Saturday, November 29, 2008

New diet helps control seizures especially during the holidays

There's a diet out there that's actually promising to make holidays dinners more enjoyable for some people.

It's called the Low Glycemic Index. But its goal, in this case, isn't to lose weight. It's to help people with epilepsy reduce their seizures. Two-and-a-half-year-old Alexandra Quandt of Lake Elmo is benefiting.

This sunny little girl, with big eyes, was born with a physical brain malformation called Bilateral Perisylvian Poly Micro Gyria or PMG. Because of the PMG, Alexandra can have numerous seizures a day.

Her father, Mark Quandt, says, "Right now she gets between 10 and 15 a day, real small, real short."

But she has fewer seizures than she might have otherwise thanks to the Low Glycemic Index diet. Alexandra's mom, Rochelle Quandt, says, "We know when we don't follow it to the 'T' and we go off it there is an increase in severity and frequency."

This same low-carbohydrate diet that has helped many people lose weight has been shown to reduce seizure frequency nearly as well as a more restrictive, low-carb, very high fat diet called the Ketogenic diet.

Karri Larson is a registered dietician at Gillette Children's Specialty Healthcare. She explains what those on the Ketogenic diet might eat. She says, "A typical meal would be two ounces of cream, a couple pats of butter, 1 to 2 oz of high fat meat then two to three carrots or several grapes."
Rochelle Quandt says, for her daughter, "That would be really hard. It just doesn't seem right nutritionally."

Larson says the Low Glycemic Index diet gives patients a greater variety of foods and therefore makes it easier for them to sit down for meals with their family and eat much of the same things.
She says, "It does require counting carbohydrates and learning the glycemic index of foods but its much more family friendly."

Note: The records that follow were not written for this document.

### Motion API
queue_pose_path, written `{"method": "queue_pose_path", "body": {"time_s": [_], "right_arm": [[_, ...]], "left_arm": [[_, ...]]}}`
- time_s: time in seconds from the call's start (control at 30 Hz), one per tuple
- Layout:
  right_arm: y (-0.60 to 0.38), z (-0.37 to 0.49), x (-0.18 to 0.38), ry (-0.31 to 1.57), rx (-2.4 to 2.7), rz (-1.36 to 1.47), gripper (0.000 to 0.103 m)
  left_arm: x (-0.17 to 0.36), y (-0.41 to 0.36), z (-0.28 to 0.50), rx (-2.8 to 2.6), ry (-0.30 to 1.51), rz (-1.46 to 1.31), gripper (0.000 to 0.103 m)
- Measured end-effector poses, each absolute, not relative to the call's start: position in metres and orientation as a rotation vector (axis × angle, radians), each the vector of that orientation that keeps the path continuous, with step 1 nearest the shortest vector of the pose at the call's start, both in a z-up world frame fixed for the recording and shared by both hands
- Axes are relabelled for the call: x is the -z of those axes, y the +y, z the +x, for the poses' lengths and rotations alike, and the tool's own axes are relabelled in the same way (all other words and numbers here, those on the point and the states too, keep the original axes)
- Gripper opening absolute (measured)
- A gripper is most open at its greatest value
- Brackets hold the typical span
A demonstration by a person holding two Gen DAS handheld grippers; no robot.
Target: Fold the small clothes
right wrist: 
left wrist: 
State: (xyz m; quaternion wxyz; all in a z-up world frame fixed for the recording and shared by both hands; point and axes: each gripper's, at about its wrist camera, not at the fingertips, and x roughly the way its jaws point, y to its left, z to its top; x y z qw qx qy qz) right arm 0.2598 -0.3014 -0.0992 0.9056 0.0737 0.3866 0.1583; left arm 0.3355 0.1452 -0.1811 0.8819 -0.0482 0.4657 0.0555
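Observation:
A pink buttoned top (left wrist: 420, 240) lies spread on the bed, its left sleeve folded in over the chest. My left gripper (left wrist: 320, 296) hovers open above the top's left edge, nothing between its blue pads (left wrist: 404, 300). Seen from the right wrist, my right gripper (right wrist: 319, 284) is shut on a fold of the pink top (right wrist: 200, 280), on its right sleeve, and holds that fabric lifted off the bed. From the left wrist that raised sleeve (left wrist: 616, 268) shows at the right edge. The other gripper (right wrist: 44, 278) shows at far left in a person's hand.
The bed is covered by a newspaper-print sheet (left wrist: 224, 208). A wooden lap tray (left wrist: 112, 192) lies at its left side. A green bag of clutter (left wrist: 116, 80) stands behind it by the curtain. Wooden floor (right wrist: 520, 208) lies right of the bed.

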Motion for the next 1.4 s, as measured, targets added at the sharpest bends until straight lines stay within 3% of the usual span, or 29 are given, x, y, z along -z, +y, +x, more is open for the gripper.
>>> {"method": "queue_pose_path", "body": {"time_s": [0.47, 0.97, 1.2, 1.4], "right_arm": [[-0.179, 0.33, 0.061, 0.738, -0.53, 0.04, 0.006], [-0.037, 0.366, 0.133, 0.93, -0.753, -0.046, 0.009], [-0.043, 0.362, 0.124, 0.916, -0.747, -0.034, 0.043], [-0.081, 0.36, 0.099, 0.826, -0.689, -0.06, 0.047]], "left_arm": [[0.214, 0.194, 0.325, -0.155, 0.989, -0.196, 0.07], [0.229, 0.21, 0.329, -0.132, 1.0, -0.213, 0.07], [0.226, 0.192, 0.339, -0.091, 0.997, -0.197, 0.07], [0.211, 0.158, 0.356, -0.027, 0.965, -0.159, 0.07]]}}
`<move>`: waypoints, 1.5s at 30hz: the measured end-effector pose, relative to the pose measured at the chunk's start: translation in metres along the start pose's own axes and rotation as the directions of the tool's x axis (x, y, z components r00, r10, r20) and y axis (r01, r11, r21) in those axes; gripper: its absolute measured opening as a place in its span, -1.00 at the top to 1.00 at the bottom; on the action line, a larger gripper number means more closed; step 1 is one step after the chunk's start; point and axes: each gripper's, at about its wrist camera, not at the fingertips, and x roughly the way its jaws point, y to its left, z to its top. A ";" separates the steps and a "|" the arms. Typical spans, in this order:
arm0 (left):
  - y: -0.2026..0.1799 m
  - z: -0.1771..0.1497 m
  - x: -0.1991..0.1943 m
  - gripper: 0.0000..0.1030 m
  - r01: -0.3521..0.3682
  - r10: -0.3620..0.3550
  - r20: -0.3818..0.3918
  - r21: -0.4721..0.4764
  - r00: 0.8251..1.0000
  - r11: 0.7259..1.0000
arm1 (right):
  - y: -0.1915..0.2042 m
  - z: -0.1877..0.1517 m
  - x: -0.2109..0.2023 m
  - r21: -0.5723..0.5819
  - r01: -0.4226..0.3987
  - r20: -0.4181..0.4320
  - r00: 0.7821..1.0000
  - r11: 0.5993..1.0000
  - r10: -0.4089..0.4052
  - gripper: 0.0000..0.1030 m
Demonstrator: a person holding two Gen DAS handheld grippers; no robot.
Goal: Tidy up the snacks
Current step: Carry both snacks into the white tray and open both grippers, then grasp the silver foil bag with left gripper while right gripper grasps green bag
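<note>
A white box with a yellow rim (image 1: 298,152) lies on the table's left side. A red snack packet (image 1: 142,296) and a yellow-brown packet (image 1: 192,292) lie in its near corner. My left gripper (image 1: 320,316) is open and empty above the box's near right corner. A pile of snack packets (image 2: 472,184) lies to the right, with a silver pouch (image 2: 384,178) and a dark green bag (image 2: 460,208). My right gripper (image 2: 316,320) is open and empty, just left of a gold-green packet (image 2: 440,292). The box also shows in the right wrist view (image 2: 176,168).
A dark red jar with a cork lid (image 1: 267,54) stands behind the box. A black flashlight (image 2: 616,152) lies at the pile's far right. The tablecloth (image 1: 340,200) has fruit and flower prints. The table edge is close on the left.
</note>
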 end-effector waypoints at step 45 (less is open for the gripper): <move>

She also says the Ketogenic diet requires hospitalization to implement it, while the low glycemic index diet does not and is one that everyone in the family can follow and reap the benefits.
For the Quandt's, that means this Thanksgiving, like last Thanksgiving, Alexandra won't need a special meal just for her. Mark Quandt says, "She had turkey and sweet potato and any vegetable, almost any vegetable is good."

And her parents know she's getting all the nutrition she needs.

Rochelle says, "She's just the love of our lives."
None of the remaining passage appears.